▶ Work to be completed
Go through the data below and transcribe it exactly. Omit the images.

▶ Dataset extract
● ● ●
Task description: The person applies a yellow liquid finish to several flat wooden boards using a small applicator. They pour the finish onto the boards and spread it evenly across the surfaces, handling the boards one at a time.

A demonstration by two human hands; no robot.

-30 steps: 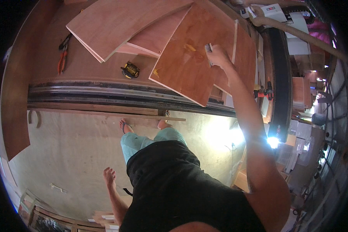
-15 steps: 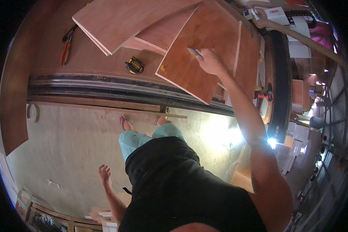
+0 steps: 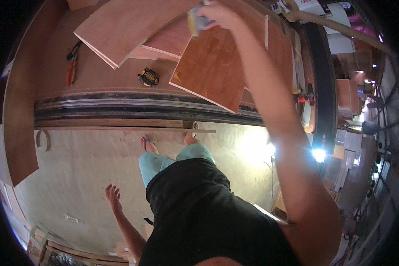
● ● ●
▶ Solution to this problem
Task description: The person applies a yellow liquid finish to several flat wooden boards using a small applicator. They pour the finish onto the boards and spread it evenly across the surfaces, handling the boards one at a time.

A demonstration by two human hands; no robot.

-30 steps: 
-15 steps: 
+0 steps: 

This completes the exercise.